* _PROBLEM STATEMENT_
Give the listing again word for word. Skip the pictures.

* _DATA SEGMENT_

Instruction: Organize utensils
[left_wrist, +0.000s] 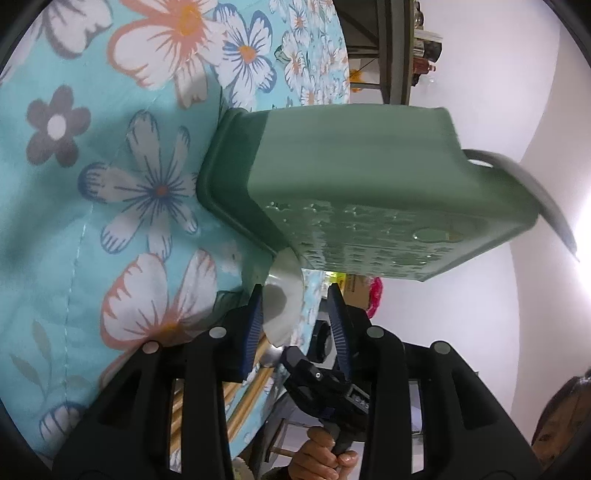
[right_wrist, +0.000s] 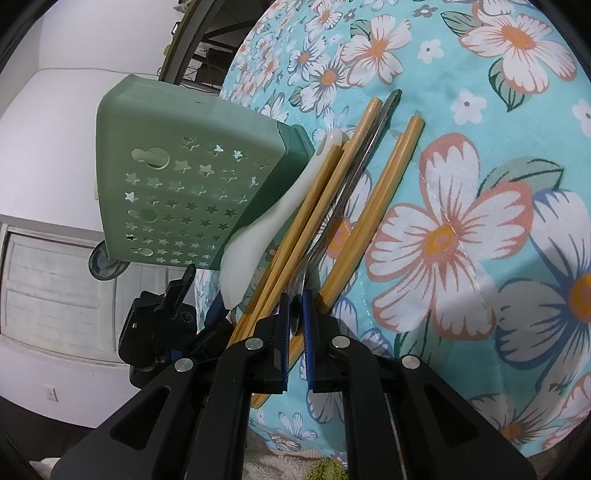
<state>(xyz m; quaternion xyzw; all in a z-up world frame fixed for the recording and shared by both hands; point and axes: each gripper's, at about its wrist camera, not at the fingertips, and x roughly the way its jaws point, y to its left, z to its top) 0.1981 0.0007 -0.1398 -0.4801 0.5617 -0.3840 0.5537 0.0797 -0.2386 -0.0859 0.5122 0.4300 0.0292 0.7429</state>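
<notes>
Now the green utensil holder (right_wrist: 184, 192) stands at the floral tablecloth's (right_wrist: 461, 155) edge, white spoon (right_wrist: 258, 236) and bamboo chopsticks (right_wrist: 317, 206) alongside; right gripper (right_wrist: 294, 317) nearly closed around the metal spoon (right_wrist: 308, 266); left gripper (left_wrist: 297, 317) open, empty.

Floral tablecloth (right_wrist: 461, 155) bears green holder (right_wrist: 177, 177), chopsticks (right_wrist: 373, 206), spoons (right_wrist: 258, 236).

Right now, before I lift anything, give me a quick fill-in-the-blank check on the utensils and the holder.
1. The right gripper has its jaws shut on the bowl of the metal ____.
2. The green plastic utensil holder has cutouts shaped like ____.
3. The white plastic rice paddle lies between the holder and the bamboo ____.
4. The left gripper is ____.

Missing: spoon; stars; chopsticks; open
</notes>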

* _RESPONSE BOX_
Instruction: Organize utensils
[left_wrist, +0.000s] 
[right_wrist, +0.000s] 
<state>(xyz m; quaternion xyzw; all in a z-up world frame fixed for the recording and shared by both hands; point and axes: each gripper's, at about its wrist camera, not at the fingertips, and x roughly the way its jaws point, y to its left, z to its top) 0.1981 0.0007 -0.1398 -0.4801 0.5617 -0.3840 0.5537 0.0797 -0.2386 -0.0859 0.5122 0.4300 0.0292 0.7429</state>
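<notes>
Now the green utensil holder (right_wrist: 184, 192) stands at the floral tablecloth's (right_wrist: 461, 155) edge, white spoon (right_wrist: 258, 236) and bamboo chopsticks (right_wrist: 317, 206) alongside; right gripper (right_wrist: 294, 317) nearly closed around the metal spoon (right_wrist: 308, 266); left gripper (left_wrist: 297, 317) open, empty.

Floral tablecloth (right_wrist: 461, 155) bears green holder (right_wrist: 177, 177), chopsticks (right_wrist: 373, 206), spoons (right_wrist: 258, 236).

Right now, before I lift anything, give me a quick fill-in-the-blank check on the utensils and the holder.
1. The right gripper has its jaws shut on the bowl of the metal ____.
2. The green plastic utensil holder has cutouts shaped like ____.
3. The white plastic rice paddle lies between the holder and the bamboo ____.
4. The left gripper is ____.

Missing: spoon; stars; chopsticks; open
</notes>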

What has been written completes the answer.